▶ **Work instruction**
Every line of the material must appear in the answer exactly as it does here.

▶ **Data section**
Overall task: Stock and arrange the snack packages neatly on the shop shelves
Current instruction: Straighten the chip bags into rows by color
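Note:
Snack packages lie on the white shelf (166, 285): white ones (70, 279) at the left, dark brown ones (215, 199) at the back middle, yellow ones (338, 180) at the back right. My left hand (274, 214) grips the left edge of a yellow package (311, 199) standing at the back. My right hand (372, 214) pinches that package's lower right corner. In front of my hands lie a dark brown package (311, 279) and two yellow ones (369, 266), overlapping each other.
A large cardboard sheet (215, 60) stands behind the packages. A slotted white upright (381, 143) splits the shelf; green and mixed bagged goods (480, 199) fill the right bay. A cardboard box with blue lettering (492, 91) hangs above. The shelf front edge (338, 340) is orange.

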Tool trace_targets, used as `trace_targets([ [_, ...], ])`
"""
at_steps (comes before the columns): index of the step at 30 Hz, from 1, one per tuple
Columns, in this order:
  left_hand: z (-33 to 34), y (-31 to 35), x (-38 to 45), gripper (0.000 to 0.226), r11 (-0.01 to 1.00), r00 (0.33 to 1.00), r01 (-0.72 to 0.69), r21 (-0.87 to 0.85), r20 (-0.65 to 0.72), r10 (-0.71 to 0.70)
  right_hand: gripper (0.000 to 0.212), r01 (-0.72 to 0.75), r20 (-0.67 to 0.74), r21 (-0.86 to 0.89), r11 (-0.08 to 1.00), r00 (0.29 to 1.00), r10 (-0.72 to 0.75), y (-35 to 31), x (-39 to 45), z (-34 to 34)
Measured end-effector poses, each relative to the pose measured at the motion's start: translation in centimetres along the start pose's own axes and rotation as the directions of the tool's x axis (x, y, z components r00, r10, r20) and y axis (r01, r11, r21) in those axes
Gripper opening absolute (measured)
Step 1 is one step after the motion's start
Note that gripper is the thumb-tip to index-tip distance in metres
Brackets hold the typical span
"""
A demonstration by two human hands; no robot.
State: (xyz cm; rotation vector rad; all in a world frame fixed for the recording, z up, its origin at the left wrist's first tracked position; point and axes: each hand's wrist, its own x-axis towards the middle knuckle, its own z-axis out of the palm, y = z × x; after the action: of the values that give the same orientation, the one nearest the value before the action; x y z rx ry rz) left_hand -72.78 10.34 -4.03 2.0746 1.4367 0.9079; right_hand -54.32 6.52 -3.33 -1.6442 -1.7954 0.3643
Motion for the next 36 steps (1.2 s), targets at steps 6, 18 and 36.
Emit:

▶ **Task solution**
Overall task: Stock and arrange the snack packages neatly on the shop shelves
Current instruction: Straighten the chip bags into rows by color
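Note:
Snack packages lie on the white shelf (166, 285): white ones (70, 279) at the left, dark brown ones (215, 199) at the back middle, yellow ones (338, 180) at the back right. My left hand (274, 214) grips the left edge of a yellow package (311, 199) standing at the back. My right hand (372, 214) pinches that package's lower right corner. In front of my hands lie a dark brown package (311, 279) and two yellow ones (369, 266), overlapping each other.
A large cardboard sheet (215, 60) stands behind the packages. A slotted white upright (381, 143) splits the shelf; green and mixed bagged goods (480, 199) fill the right bay. A cardboard box with blue lettering (492, 91) hangs above. The shelf front edge (338, 340) is orange.
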
Tool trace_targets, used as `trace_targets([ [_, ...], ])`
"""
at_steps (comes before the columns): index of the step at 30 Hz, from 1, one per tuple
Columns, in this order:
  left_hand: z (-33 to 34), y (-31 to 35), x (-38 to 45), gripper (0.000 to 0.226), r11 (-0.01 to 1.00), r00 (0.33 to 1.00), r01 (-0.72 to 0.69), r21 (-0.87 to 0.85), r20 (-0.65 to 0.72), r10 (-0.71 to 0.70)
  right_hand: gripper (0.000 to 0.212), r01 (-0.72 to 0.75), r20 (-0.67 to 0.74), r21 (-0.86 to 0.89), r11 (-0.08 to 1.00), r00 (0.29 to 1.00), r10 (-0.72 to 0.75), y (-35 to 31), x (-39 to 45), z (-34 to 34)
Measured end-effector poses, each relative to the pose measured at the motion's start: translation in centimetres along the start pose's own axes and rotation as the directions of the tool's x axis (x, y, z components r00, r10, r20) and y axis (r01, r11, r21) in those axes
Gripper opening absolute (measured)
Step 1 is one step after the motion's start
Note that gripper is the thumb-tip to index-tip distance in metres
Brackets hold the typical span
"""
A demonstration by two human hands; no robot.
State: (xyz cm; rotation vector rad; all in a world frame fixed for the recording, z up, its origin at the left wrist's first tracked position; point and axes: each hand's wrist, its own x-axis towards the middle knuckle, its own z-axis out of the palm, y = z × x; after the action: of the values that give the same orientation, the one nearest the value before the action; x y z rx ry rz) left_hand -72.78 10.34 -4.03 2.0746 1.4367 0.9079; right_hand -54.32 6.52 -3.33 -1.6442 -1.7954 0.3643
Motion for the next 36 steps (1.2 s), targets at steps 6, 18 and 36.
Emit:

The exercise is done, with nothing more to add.